Does it not seem odd that the universe should be exactly right for us? No, because we are here to see it, so it would look that way, wouldn’t it? And if the machinery for fashioning universes out of nothing, or almost nothing, made enough of them – this is the multiverse argument – then of course one would pop up with exactly the conditions for stars, planets, water, life and even a House of Lords.
But, says Rees, look at it another way: suppose instead that you were the intended victim of a firing squad and every bullet missed you, wouldn’t you be inclined to wonder if something special had been arranged on your behalf, that, somewhere in the Looking Glass world of modern physics, there might be some deeper reason for the providential value of these six numbers? And if there were, would we be smart enough to see it?

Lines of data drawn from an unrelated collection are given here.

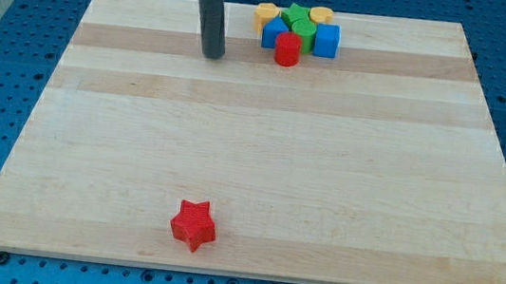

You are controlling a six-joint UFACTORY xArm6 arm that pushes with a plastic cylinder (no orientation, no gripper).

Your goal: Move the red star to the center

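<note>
Red star (194, 225) at lower left of centre on wooden board (324, 188), my tip (212, 55) at upper left of centre, no gripper fitted, touching nothing, cluster of seemingly seven blocks (297, 29) at top centre

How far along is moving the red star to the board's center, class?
Nothing looks done: the red star sits near the board's bottom edge. My tip is near the top, left of the block cluster, far from the star. Reaching and pushing it remain.
</note>
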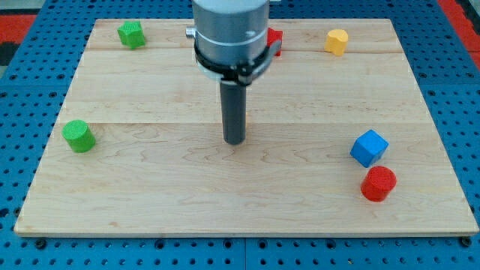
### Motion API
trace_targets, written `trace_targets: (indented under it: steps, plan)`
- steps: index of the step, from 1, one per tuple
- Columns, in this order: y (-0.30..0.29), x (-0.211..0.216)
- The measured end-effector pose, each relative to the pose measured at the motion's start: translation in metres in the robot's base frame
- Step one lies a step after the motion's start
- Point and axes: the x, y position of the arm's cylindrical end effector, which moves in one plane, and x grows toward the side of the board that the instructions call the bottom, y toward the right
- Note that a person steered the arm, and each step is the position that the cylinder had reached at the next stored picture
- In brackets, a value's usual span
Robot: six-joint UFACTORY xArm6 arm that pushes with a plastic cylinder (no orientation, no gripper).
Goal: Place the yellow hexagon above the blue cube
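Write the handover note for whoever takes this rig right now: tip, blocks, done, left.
My tip rests mid-board, touching no block.
The yellow hexagon sits near the view's top right edge; the blue cube is lower right, with the red cylinder just below it.
Elsewhere: a green block top left, a green cylinder at left, a red block partly hidden behind the arm.
Done: nothing evident.
Left: push the hexagon down and slightly right to just above the cube.

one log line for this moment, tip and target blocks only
tip: mid-board, touching no block | yellow hexagon: top right | blue cube: right, beside red cylinder | placement: not yet done
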Motion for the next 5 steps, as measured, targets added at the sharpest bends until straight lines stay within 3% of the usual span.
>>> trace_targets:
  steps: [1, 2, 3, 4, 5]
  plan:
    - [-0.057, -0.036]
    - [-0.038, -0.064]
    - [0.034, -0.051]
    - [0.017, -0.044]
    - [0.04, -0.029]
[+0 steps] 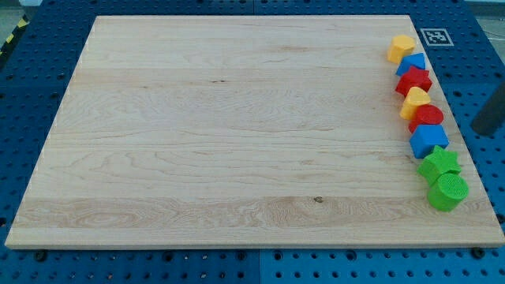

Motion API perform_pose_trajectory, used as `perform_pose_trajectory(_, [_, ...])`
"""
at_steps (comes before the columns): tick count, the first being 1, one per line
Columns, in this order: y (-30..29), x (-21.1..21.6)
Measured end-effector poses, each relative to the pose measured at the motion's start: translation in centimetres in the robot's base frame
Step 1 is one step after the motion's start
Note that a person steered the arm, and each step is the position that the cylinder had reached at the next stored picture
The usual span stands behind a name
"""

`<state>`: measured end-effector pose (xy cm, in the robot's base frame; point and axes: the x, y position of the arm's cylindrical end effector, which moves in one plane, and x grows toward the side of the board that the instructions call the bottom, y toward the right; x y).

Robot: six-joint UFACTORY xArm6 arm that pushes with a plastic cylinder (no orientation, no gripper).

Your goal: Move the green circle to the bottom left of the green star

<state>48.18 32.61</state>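
Observation:
The green circle (448, 191) lies near the right edge of the wooden board (237, 134), low in the view. The green star (439, 162) sits just above it and slightly to the left, touching it. The two end a tight column of blocks along the board's right edge. A dark rod enters from the view's right edge. My tip (478, 129) is off the board, over the blue pegboard, right of the blue block (428, 140). It is above and to the right of the green star, and touches no block.
Above the green star the column runs upward: the blue block, a red circle (427, 117), a yellow block (415, 102), a red star (414, 80), a blue block (412, 63), a yellow hexagon (401, 47). A black-and-white marker (435, 36) lies at the top right corner.

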Motion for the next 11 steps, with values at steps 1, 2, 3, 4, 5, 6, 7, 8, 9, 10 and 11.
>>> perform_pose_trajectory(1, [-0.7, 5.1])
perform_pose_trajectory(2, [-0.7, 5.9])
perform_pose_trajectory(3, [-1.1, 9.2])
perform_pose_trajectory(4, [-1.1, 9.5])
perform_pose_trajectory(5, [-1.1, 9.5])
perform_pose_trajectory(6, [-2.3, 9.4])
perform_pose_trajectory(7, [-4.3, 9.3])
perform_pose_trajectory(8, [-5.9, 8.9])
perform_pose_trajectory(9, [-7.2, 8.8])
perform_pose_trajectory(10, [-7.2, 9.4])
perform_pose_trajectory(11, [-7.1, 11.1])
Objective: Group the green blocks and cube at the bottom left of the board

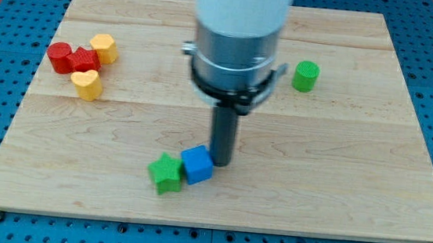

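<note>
Wooden planks make up the pale surface [340, 148], which lies on blue flooring with a strip of red at the view's top corners. Only one camera view is on hand.

Near the view's bottom, a little left of centre, my tip [220, 161] stands on the surface, touching or just beside the right-hand top corner of the blue cube [197, 165]. The green star block [166, 172] sits against the cube's left side, so the two form a pair. The green cylinder [305, 76] stands alone, well apart, toward the view's top right. At the view's left sit two red blocks [71, 58] pressed together, a yellow block [104, 48] above them and another yellow block [86, 83] below; their shapes are hard to make out.

No pincer exists on this arm, so nothing can be said of one being apart or together; the rod only pushes.

My judgement: the step in hand is driving the cube and star toward the bottom left. To do it well, I should keep the tip behind the cube's centre on its right-hand top side and push slowly leftward and down, so the cube does not spin off and the star stays ahead of it. The cylinder needs fetching afterwards. The bottom edge is near; overshoot could tip a block off.
</note>
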`<state>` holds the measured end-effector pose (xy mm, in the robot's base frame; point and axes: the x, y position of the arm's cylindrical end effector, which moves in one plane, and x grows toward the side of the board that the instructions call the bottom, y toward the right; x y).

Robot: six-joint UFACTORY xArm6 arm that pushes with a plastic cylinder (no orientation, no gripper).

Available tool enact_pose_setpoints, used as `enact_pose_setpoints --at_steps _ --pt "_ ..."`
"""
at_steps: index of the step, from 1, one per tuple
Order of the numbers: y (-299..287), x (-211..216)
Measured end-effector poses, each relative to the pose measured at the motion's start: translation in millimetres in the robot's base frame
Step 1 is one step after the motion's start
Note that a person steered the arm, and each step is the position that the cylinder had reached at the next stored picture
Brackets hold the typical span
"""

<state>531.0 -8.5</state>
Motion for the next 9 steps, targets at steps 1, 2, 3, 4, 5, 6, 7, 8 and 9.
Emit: enact_pose_setpoints --at_steps 1,2,3,4,5,6,7,8,9 --pt "51 -46" --pt "156 -120" --pt "235 -190" --pt "152 -180" --pt "69 -113" --pt "-7 -69" --pt "-4 -101" --pt "-59 -95" --pt "-58 -54"
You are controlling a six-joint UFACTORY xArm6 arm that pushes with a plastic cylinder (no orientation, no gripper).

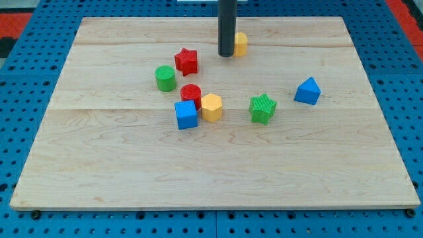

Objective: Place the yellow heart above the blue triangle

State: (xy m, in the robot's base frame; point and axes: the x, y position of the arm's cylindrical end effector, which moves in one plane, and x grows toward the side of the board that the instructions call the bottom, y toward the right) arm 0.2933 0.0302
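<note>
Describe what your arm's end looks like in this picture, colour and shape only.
All that shows of me is a straight, smooth, dark grey-black cylindrical rod coming down from the view's top. No cables, markings or labels are visible on it. My tip is blunt and flat-ended, the same width as the rest of the rod. The arm above is out of frame.

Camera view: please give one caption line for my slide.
My tip touches the yellow heart, up-left of the blue triangle.
</note>
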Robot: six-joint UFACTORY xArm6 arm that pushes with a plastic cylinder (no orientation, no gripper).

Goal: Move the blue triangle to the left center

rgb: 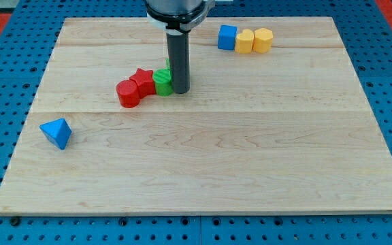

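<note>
The blue triangle (56, 132) lies near the left edge of the wooden board (203, 170), a little below its middle height. My tip (180, 90) rests on the board in the upper middle, far to the right of and above the blue triangle. It touches the right side of a green block (162, 82). Next to that block on its left are a red star (142, 79) and a red cylinder (128, 93).
A blue cube (227, 37), a yellow block (245, 41) and a yellow hexagon block (263, 40) stand in a row near the board's top edge, right of the rod. A second green block (169, 65) is mostly hidden behind the rod.
</note>
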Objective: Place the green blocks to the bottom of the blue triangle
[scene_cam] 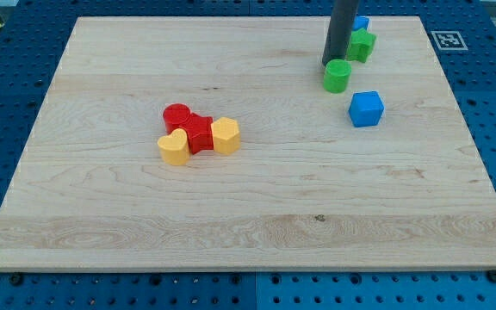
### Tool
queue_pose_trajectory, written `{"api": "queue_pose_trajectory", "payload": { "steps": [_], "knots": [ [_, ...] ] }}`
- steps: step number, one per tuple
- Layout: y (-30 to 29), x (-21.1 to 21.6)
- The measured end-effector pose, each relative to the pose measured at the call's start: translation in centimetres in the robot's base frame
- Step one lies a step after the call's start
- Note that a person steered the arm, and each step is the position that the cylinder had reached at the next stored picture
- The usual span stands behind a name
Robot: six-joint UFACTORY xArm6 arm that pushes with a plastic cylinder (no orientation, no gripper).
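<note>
A green cylinder [337,76] stands at the view's upper right. My tip [330,64] touches its upper left edge. A second green block [361,45], star-like in shape, sits just up and right of the rod. A blue block [362,23], mostly hidden behind the rod and the green block, shows at the board's top edge; its shape cannot be made out. A blue cube [366,108] lies below and right of the green cylinder.
A cluster sits left of centre: a red cylinder [177,114], a red block [199,133], a yellow heart [173,148] and a yellow hexagon [226,135]. The wooden board [248,215] rests on a blue pegboard table.
</note>
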State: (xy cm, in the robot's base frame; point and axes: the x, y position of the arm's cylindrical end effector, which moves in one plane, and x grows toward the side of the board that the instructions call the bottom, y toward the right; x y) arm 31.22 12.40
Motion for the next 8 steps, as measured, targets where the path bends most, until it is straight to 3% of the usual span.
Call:
{"api": "queue_pose_trajectory", "payload": {
  "steps": [2, 5, 8],
  "knots": [
    [-3.0, 3.5],
    [-3.0, 10.0],
    [-2.4, 10.1]
  ]
}}
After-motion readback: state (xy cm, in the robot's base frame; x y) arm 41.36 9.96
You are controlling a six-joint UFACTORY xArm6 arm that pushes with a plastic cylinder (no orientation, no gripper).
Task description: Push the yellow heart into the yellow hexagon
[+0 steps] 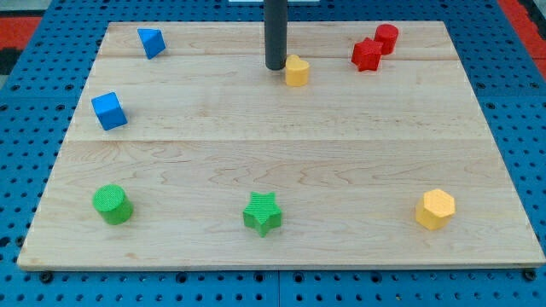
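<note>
The yellow heart (297, 71) sits near the view's top, a little right of centre, on the wooden board (281, 162). My tip (275, 66) rests just to the heart's left, touching it or nearly so. The yellow hexagon (436, 208) lies far off at the view's bottom right.
A red star (367, 55) and a red cylinder (386, 38) sit together at the top right. A blue triangular block (151, 42) is at the top left, a blue cube (109, 111) at the left. A green cylinder (113, 205) and a green star (263, 213) lie along the bottom.
</note>
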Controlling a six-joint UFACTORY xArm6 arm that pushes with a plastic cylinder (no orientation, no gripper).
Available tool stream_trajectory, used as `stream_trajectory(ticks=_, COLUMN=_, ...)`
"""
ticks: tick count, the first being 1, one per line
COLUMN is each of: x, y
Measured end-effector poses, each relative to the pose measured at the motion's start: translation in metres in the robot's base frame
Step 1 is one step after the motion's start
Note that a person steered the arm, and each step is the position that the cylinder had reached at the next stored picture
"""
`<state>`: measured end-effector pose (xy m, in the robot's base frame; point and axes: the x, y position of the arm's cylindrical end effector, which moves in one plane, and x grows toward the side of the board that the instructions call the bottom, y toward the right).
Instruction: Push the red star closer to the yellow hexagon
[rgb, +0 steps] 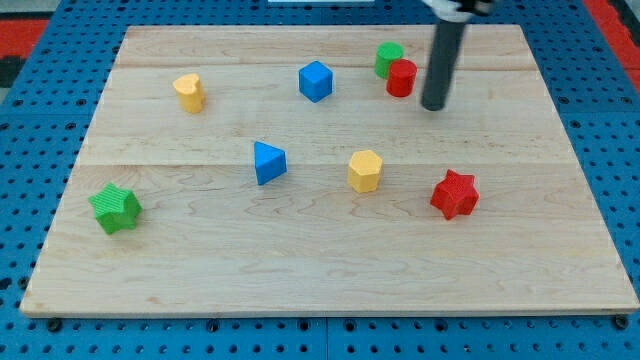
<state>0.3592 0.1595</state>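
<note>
The red star lies on the wooden board at the view's right, below the middle. The yellow hexagon stands to its left, about a block's width and a half away and slightly higher in the view. My tip is the lower end of the dark rod, which comes down from the view's top. The tip is above the red star in the view, well apart from it, and just right of the red cylinder.
A green cylinder touches the red cylinder at the top. A blue cube and a yellow heart lie across the top. A blue triangle lies mid-board, and a green star at the left.
</note>
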Motion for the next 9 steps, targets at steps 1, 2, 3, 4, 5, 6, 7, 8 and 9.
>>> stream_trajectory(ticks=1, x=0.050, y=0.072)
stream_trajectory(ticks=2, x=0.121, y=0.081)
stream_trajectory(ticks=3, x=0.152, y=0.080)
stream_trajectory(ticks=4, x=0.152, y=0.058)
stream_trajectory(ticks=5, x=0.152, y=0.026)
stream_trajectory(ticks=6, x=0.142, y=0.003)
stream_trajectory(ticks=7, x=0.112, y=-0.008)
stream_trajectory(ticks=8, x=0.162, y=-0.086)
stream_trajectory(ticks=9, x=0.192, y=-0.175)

- The balance between the nuclear forces and the power of gravity, giving us N, a huge number involving 36 zeroes. Were gravity not almost exactly 1036 times weaker then we wouldn’t be here.
- The density parameter Ω (omega), which one second after the big bang could not have varied from unity by more than one part in a million billion or the universe would not still be expanding, 13.7bn years on.
- D for dimension to equal three. Had there been four dimensions, gravitational and other forces would have varied inversely as the cube of the distance rather than the square. Any orbiting planet that slowed for whatever reason in its orbit would swiftly plunge into its parent star; any planet that increased its speed would spiral into the dark. Under the inverse square law, however, a planet that speeds up ever so slightly – or slows down – simply shifts to a very slightly different orbit.
- Q, the one part in 100,000 ratio between the rest mass energy of matter and the force of gravity. Were this ratio a lot smaller, gas would never condense into galaxies. Were it only a bit smaller, star formation would be slow and the raw material for future planets would not survive to form planetary systems. Were it much bigger, stars would collapse swiftly into black holes and the surviving gas would blister the universe with gamma rays.
- The measure of nuclear efficiency, ε for epsilon, has a value of 0.007. If it had a value of 0.006 there would be no other elements: hydrogen could not fuse into helium and the stars could not have cooked up carbon, iron, complex chemistry and, ultimately, us. Had it been a smidgen higher, at 0.008, protons would have fused in the big bang, leaving no hydrogen to fuel future stars.
- The cosmological constant λ for lambda is a number so small that the puzzle is that it is not zero. This value with 120 zeroes after the decimal point – seems to dictate the whole future of the universe. It seems just strong enough to push the most distant galaxies away from us at an unexpected rate. Were it much stronger, there might be no galaxies to accelerate anywhere.